To conclude, the fight for autonomy and the idea of a polarised Western/Eastern culture are evidently both used to push the idea that Muslim women still need saving from Muslim men and themselves, rather than the idea that Muslim women are fully able to liberate themselves and be independent of both Westerners and men.
Supporting Texts:
- Keddie, Nikki R. ‘Problems in the Study of Middle Eastern Women,’ International Journal of Middle East Studies, Vol. 10, №2 (May, 1979)

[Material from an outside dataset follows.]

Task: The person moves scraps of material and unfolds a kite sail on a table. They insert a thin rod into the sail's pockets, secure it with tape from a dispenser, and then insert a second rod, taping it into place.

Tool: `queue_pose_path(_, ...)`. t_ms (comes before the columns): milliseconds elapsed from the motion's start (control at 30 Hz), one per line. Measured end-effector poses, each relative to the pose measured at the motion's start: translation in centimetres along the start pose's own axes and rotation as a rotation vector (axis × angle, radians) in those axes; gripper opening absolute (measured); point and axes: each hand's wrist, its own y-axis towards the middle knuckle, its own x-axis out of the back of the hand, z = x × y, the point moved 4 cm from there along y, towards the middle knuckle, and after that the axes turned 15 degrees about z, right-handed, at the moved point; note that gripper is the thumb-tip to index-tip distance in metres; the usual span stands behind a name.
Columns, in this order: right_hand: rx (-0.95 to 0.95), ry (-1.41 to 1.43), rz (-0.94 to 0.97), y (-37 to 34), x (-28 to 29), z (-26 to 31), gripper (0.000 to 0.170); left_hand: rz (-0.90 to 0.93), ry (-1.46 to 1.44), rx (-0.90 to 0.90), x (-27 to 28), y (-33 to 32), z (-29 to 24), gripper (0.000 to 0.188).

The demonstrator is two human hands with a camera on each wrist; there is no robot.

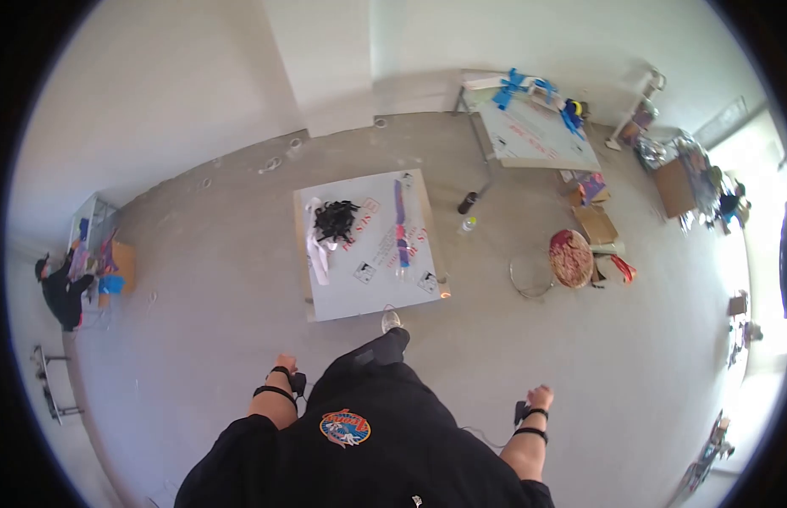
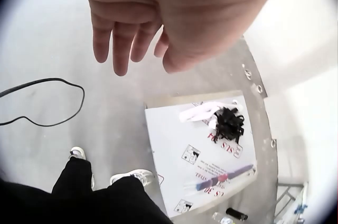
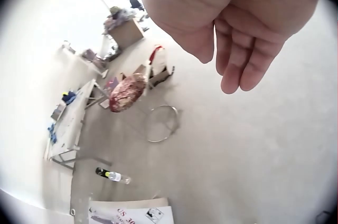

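My left hand (image 1: pixel 286 363) hangs at my side in front of the low table, holding nothing; in the left wrist view its fingers (image 2: pixel 121 50) are loosely extended. My right hand (image 1: pixel 541 396) is out to the right over the floor, and in the right wrist view its fingers (image 3: pixel 231 79) are relaxed and slightly bent around nothing. Before me stands a low table (image 1: pixel 342 296) with a printed white top. On it lie a bundle of black strips (image 1: pixel 336 221), a white cloth (image 1: pixel 318 262) and a long purple and pink wrapped strip (image 1: pixel 400 222).
A dark bottle (image 1: pixel 467 202) and a clear bottle (image 1: pixel 469 224) are on the floor beyond the table. A second table (image 1: pixel 537 135) with blue items stands at the back wall. To the right are a round reddish basket (image 1: pixel 571 258) and cartons (image 1: pixel 596 225). Another person (image 1: pixel 63 292) is far left.
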Motion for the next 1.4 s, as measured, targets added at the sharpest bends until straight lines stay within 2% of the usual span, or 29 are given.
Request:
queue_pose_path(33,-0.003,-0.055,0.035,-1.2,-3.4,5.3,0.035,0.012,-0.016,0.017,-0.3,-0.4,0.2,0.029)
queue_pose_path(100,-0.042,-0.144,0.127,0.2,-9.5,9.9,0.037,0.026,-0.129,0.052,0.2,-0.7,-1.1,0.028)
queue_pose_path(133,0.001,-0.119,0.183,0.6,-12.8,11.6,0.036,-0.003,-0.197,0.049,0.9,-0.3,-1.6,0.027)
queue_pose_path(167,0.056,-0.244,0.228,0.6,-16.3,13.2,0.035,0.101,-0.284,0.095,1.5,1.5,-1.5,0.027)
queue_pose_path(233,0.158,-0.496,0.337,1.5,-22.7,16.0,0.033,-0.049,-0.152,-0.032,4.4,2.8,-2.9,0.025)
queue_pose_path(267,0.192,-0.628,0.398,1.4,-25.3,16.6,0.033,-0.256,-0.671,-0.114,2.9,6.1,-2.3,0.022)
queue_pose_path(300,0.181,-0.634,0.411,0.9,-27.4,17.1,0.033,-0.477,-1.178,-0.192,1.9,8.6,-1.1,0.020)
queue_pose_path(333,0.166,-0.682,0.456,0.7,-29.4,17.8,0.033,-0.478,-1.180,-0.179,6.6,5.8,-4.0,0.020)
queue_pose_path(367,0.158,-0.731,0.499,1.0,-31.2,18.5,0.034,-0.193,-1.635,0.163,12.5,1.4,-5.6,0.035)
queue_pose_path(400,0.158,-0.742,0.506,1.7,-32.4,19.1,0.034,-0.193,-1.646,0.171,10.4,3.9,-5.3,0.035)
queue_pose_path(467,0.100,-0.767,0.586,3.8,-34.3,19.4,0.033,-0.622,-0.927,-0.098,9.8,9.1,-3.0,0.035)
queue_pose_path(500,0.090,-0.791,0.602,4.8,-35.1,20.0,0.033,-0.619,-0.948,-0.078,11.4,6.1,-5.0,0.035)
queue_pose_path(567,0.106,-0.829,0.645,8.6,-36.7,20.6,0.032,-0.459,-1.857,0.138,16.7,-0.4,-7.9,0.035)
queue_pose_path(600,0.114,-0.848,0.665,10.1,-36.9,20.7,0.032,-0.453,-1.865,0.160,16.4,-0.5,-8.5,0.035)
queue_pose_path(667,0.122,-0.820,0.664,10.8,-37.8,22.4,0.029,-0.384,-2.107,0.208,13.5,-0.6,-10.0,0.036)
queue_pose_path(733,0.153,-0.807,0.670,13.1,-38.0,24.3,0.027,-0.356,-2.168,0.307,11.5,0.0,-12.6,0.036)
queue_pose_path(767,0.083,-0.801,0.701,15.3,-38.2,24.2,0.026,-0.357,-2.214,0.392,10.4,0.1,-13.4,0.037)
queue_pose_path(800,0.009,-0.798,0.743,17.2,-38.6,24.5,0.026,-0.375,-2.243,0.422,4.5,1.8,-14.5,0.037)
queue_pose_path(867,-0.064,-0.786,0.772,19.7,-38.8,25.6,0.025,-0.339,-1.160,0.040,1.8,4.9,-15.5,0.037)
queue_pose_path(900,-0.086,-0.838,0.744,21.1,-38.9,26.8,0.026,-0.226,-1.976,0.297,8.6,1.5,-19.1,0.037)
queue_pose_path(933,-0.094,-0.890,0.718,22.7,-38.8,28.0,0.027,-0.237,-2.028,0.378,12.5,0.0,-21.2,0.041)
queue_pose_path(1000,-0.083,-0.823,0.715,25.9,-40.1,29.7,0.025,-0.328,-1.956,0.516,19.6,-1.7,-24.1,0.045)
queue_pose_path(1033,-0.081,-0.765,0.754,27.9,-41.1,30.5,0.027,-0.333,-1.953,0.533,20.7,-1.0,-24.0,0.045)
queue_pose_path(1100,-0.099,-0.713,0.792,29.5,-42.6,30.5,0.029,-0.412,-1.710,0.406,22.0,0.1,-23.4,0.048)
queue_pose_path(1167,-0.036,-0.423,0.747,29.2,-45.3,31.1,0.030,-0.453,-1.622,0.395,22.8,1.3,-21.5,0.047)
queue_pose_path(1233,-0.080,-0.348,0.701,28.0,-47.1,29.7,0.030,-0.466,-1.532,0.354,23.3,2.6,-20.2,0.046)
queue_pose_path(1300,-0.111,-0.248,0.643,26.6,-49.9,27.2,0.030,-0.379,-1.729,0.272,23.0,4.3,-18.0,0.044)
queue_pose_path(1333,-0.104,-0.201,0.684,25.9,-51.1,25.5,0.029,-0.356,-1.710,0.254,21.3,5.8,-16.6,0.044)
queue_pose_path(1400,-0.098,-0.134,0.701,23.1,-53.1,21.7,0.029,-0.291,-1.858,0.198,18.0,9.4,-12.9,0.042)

- Rippin, Andrew. ‘Women, intellectuals, and other challenges,’ Muslims, Their Religious Beliefs and Practices, 4th ed., 2012
So many Westerners believe that Muslim women around the world need “saving.” When I went to NWFP a long time ago, I stayed with a family for several weeks and saw women’s life: housework, of course, but also: play with the children for a short time; work in the garden; leave the house because an elderly neighbor, bitten by a scorpion, needed the healer and then work with that healer reading Koran, giving medication and massaging the bite area; take a short nap; teach Koran to several children; talk to other neighbors who help prepare dinner, then shar something from the garden before they left; talk to their husband after he finishes talking to the neighbors in the diwan. Not a bad life. Fulfilling. I’ve lived in the Islamic world for over thirty years, Gaza, Egypt, Indonesia. Please believe me when I say that many women I’ve met feel sorry for us women in the West. To them we have to dress up like unclean women to attract a husband (who may not be a good one), whereas they are often introduced to men to choose from by their parents so already deemed acceptable; we have to know how to support ourselves outside our home whereas they know they’ll be taken care of by the men of the family and besides, their real job is to raise the children, because children need a mother, and take care of the home. The list goes on. It is worth considering that at least many women feel this way in the world the West puts down so much. Unfortunately media shapes the message and much of that message is Islamophobic and racist.